Market structures are broken and value investing is dead. That’s the view from David Einhorn. On this episode, the president of Greenlight Capital sits down for a wide-ranging discussion with Bloomberg Radio host Barry Ritholtz“.

I will go fast. Einhorn became famous, and rich, managing a value-style hedge fund: long undervalued companies and short overvalued ones. After some years, his strategy stopped working. Once I listened to a podcast when a bond investor (I do not recall the name but I recall really well where I was when I heard it. The human brain is a fascinating machine) said: “I like bonds because I do not need the market to prove me right, I just need time”. It is true: if you buy a stock that you think is undervalued, you need someone else to buy it after you, and drive the price higher, in order to realise a gain (at least in the short to medium term). With bonds, barring a default, you know exactly your payoff day: the bond maturity.

During the podcast, Einhorn laments that markets are broken and value is dead because there is no one left willing to buy after he did and drive stocks towards their “fair value” (or sell overpriced stocks). Passive investors are the designated market (and value) assassins. By steering flows towards large caps, they make them even bigger: this generates a cycle where value stocks get even more depressed (at least in relative terms) -> value managers’ performance gets worse -> investors move out of value funds into passive funds -> value stocks go even lower -> rinse and repeat.

After a slump, Einhorn’s performance dramatically improved because he changed his investment style; instead of buying undervalued stocks that needed other investors to increase in value, he buys stocks with great free cash flows to price ratio. This way, the stock itself generates the payback for David through a combination of dividends and buybacks.

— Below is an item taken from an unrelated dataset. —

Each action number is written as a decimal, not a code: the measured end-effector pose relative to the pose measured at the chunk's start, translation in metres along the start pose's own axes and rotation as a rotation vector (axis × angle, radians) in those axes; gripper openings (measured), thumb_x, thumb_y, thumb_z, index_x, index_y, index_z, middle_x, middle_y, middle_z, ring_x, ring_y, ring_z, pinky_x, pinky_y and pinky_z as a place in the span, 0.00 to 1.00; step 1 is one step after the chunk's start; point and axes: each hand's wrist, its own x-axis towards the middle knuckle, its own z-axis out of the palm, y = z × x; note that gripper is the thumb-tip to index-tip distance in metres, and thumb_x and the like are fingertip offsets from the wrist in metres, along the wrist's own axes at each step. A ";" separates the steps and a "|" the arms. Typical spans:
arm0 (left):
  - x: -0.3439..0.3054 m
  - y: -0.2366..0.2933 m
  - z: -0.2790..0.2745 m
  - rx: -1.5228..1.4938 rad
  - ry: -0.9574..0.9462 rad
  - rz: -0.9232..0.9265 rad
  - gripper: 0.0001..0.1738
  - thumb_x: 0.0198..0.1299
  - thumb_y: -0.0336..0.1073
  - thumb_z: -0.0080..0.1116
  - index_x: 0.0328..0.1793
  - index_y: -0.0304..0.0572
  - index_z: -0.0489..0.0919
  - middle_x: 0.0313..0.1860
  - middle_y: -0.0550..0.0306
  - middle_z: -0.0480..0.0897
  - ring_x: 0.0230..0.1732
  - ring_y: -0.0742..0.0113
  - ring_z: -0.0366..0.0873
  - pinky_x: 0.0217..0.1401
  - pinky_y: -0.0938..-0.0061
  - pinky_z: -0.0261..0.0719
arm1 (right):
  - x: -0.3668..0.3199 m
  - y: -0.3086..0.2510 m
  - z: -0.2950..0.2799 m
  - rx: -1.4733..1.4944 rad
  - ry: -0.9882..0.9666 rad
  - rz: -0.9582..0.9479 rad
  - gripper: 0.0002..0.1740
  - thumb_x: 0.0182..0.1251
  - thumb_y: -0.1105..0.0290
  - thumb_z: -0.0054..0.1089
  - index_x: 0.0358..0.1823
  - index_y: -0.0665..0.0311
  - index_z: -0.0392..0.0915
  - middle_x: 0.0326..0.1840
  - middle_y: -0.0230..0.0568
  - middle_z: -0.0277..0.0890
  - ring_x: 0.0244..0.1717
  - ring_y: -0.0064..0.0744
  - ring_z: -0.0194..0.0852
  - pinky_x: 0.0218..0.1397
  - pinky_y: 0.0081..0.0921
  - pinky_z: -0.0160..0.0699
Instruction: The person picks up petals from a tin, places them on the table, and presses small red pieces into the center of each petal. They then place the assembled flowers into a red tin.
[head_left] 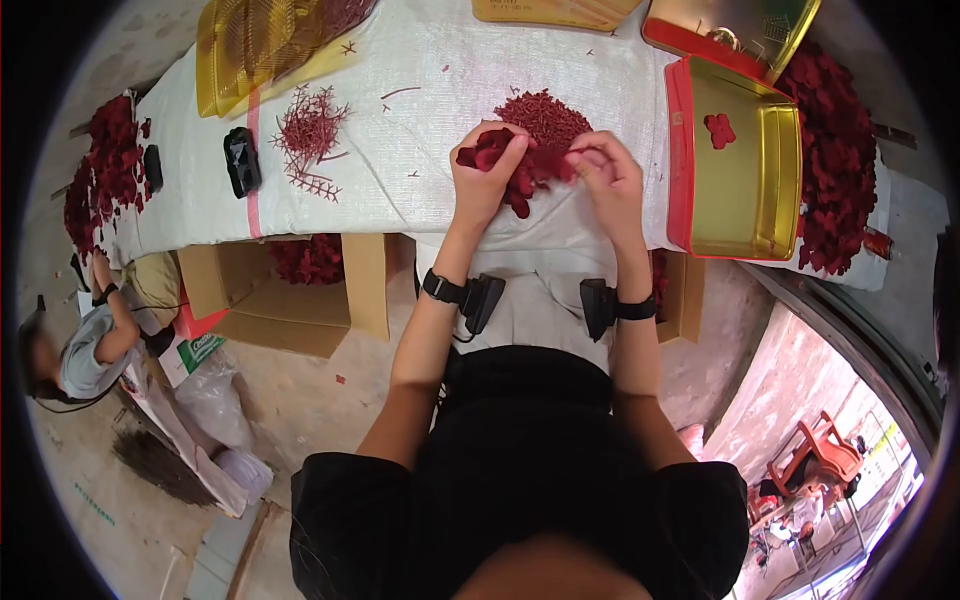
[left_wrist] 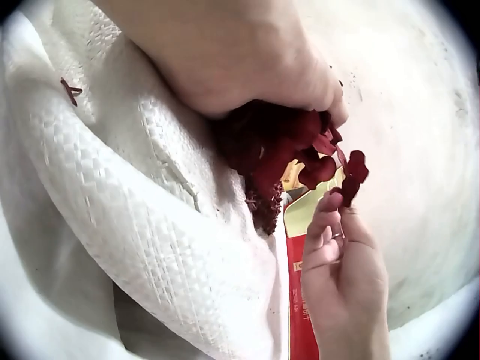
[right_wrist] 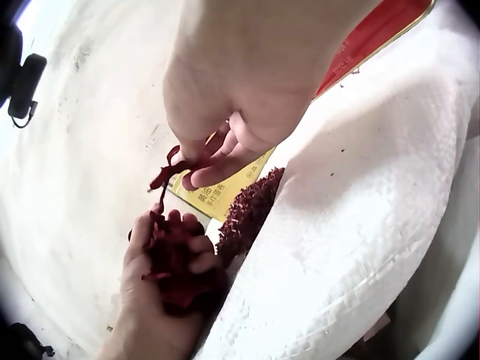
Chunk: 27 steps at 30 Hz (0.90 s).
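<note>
My left hand [head_left: 484, 180] curls round a bunch of dark red petal pieces [right_wrist: 176, 262], several of them spilling out past the fingers. Just to its right, my right hand [head_left: 612, 180] pinches a dark red piece [left_wrist: 355, 174] between thumb and fingertips, close to the bunch. Behind both hands a heap of small dark red bits [head_left: 545, 116] lies on the white woven cloth [head_left: 420, 150]. The right wrist view shows the left hand [right_wrist: 150, 300] palm up under the bunch, with the right hand [right_wrist: 232, 112] above it.
An open red and gold tin [head_left: 745, 190] with one red piece inside stands to the right, beside a large petal heap [head_left: 830, 160]. At left lie thin red stems [head_left: 310, 130], a black object [head_left: 241, 162] and a yellow plastic tray [head_left: 235, 55]. Another person sits far left.
</note>
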 end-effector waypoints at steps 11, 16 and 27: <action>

He now assumes the market does not exist, he has to hold his positions forever and be paid only by the profits generated by his holdings. Assuming he’s buying very low P/FCF because the market does not care anymore, he can repay his investments in less than a decade.

In reality, few names meet that criteria today but there would be more in the future, if his theory is correct. The podcast left me with an okkkkkkkkkk feeling: active managers exploit market inefficiencies and it is normal to see markets adapt, or in this case simply change. Why crying? That’s the rule of the game, innit?

David is fine, he is making profits again. The more interesting part is what it means for all other, and in particular passive, investors the fact that markets are broken (if they are).

Another voice that concurs with David is Michael Green, Portfolio Manager and Chief Strategist at Simplify, who recently joined the Excess Returns podcast to express his view (to be fair, other infamous names in finance like Cliff Asness and Larry Swedroe share the opposite opinion, in case you want to go into this rabbit hole). I’ll report a mix of Michael’s points and my comments.

Spoiler alert: after watching the video, my conclusion didn’t change. But I think Micheal raised very interesting topics.

In academic literature, originally, a passive investor was defined as an entity that never transacts, they hold every security in the market (author: Bill Sharpe). But this is not what happens in reality and what is generally referred to as a passive investor, otherwise Meb Faber’s $GAA would have a trillion in AUM. The closest version to this definition is an investor that holds something like VT (here you can find my opinion on market-cap weighted indexes) but even VT has to transact from time to time when the index changes or rebalances. Passive investors who do not transact simply do not exist.

Index funds are active funds (even if we all know there is active and active) because they receive new investment flows every day and they have to transact to allocate those flows. What I’d call “passive” from now on is rising 3% / year and it currently represents 44% of the market. Flows that must transact on index rebalancing days/week should be around 40% of the total flows.

According to Green, they became so large, and their process so systematic, that markets are indeed broken (he “discovered” it in 2016): he sees market dynamics he never saw before. What are the rules by which they engage the markets? “Passive” do not want to transact in a discretionary manner, therefore the market becomes “gappier” because it is less liquid: I have to look further and further for a counterparty that wants to transact with me. “Passive” is blind and immune to the signals that the market sends them.

Green raises the great point that asset managers use(d) to see cash as an asset they could hold: if they receive an inflow, they at least look(ed) at the market before deploying it. Any cash allocation might represent a potential performance drag but the attitude is (was) different from a blind push on the buy button. And if you buy (pun intended) the theory that active underperforms “passive” because of the higher fees, then that discretionary activity was both beneficial for the market (they provide liquidity when needed) and the fund itself (if the underperformance is less than the fees).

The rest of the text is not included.